▸ **Assigned task**
Copy out all lines in the data below containing the string "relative".

▸ **Records for this task**
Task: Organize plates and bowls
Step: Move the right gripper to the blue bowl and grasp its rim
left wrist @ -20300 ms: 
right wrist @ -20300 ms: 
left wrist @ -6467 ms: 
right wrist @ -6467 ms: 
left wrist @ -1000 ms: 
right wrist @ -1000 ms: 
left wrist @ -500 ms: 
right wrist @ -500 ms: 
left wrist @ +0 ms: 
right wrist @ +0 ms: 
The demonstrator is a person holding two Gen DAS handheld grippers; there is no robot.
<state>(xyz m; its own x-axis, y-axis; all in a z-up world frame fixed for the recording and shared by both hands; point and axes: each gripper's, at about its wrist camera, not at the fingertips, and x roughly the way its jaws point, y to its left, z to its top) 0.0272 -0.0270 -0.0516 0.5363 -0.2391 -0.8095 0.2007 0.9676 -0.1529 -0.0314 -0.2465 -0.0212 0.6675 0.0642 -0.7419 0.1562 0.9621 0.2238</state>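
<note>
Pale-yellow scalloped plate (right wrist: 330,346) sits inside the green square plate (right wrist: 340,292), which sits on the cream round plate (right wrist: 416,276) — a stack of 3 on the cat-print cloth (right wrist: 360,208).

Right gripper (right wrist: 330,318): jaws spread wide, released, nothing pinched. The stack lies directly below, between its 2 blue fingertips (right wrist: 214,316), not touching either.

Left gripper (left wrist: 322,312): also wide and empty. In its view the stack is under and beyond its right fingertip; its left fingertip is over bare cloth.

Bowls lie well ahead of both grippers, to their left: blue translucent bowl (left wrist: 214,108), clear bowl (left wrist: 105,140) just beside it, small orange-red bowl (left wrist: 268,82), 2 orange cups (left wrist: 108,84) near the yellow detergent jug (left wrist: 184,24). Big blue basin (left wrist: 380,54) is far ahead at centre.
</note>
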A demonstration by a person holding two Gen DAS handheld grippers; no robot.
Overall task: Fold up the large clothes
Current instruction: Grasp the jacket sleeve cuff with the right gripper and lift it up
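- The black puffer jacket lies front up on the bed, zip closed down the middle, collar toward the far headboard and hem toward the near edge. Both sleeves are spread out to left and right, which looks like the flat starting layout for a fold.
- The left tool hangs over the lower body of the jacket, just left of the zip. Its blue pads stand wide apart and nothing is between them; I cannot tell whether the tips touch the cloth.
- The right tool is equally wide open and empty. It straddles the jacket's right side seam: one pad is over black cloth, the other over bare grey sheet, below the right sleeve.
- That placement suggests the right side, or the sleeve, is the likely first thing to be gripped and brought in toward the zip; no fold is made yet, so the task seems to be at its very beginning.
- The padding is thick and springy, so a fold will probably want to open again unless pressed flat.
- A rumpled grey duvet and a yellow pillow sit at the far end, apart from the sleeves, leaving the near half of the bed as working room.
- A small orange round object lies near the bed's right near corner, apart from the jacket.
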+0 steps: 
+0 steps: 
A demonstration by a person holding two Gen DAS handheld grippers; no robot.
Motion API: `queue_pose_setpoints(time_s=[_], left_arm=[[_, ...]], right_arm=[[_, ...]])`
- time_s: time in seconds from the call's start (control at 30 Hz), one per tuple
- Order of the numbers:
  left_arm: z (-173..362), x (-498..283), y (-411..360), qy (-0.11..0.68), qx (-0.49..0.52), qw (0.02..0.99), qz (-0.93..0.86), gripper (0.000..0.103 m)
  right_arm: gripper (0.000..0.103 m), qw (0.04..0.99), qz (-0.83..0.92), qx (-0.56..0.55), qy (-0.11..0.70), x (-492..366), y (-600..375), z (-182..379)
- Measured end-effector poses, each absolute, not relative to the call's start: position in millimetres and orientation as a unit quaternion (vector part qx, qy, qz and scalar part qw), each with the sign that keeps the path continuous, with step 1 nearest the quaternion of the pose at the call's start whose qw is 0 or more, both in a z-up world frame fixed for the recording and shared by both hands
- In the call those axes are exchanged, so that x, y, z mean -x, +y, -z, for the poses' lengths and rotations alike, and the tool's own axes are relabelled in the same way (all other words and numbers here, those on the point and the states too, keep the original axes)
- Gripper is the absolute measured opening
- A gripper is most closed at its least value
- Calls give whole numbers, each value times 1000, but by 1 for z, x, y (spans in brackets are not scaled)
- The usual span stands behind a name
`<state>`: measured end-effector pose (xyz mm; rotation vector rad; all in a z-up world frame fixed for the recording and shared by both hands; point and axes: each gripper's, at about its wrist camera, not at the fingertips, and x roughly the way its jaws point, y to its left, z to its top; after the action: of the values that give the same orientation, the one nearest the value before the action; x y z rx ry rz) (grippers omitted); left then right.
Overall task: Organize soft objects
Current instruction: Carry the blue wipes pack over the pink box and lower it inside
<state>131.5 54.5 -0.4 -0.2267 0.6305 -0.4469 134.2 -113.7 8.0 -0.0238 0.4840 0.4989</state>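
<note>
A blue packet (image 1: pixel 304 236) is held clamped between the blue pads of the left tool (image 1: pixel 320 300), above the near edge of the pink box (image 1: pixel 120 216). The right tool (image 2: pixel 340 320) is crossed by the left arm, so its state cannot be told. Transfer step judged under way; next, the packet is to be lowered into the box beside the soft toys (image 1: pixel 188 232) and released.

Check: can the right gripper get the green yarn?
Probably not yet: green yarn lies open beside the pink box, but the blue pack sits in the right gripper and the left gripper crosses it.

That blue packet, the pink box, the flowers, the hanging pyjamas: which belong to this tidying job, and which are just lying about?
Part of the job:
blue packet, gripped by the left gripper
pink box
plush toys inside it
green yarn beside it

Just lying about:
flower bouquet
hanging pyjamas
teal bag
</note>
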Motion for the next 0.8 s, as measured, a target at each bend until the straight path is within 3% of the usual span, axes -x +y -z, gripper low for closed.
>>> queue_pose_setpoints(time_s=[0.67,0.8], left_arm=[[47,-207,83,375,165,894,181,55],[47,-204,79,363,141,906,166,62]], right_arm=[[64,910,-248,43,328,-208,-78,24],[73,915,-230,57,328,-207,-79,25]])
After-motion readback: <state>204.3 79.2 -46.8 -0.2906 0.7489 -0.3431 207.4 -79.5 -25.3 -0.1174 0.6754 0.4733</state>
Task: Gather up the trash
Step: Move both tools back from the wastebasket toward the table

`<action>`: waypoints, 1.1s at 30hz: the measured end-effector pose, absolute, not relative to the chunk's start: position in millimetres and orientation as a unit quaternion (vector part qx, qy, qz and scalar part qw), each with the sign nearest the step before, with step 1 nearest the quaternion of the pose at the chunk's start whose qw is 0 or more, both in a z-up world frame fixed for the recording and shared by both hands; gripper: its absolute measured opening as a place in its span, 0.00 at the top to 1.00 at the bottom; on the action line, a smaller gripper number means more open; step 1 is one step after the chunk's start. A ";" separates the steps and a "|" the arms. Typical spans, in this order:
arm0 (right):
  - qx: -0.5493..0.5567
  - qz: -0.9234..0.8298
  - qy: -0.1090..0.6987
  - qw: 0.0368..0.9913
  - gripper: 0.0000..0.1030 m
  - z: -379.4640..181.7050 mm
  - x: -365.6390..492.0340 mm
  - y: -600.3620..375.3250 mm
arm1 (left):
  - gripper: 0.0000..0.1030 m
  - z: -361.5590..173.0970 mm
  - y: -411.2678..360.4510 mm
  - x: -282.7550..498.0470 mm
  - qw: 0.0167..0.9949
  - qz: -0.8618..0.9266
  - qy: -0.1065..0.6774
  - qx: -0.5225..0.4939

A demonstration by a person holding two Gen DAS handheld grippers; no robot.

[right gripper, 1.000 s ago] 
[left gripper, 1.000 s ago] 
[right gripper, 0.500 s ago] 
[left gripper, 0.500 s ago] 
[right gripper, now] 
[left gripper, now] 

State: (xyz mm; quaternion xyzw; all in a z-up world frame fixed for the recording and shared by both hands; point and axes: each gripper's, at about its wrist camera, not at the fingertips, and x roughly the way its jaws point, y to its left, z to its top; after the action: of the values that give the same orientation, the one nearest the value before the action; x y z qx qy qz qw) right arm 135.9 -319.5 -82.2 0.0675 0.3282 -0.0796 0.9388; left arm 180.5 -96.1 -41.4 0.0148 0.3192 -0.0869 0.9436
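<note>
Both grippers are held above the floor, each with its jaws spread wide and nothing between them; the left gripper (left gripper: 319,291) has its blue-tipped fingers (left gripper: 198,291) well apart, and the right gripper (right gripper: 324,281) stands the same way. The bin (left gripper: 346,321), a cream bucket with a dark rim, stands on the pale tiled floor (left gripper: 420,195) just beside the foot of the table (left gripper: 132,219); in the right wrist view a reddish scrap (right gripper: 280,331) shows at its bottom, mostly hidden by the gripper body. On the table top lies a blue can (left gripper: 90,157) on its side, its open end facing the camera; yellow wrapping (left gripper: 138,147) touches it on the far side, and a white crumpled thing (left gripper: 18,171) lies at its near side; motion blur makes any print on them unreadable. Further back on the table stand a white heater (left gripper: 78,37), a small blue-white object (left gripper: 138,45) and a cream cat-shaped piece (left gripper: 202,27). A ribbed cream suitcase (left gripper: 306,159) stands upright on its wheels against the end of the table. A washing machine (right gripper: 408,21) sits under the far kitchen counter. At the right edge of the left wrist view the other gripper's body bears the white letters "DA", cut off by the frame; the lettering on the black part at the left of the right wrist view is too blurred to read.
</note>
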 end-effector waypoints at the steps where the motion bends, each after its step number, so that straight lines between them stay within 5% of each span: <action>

▸ **The completed task**
- Measured end-effector poses, each absolute, not relative to the call's start: position in millimetres and orientation as a unit quaternion (vector part qx, qy, qz and scalar part qw), each with the sign that keeps the path continuous, with step 1 nearest the quaternion of the pose at the call's start whose qw is 0 or more, both in a z-up world frame fixed for the recording and shared by both hands
`<action>`: waypoints, 1.1s at 30hz: the measured end-effector pose, absolute, not relative to the chunk's start: position in millimetres and orientation as a unit quaternion (vector part qx, qy, qz and scalar part qw), each with the sign nearest the step before, with step 1 nearest the quaternion of the pose at the chunk's start whose qw is 0 or more, both in a z-up world frame fixed for the recording and shared by both hands; gripper: its absolute measured opening as a place in its span, 0.00 at the top to 1.00 at the bottom; on the action line, a smaller gripper number means more open; step 1 is one step after the chunk's start. A ";" separates the steps and a "|" the arms. Typical spans, in this order:

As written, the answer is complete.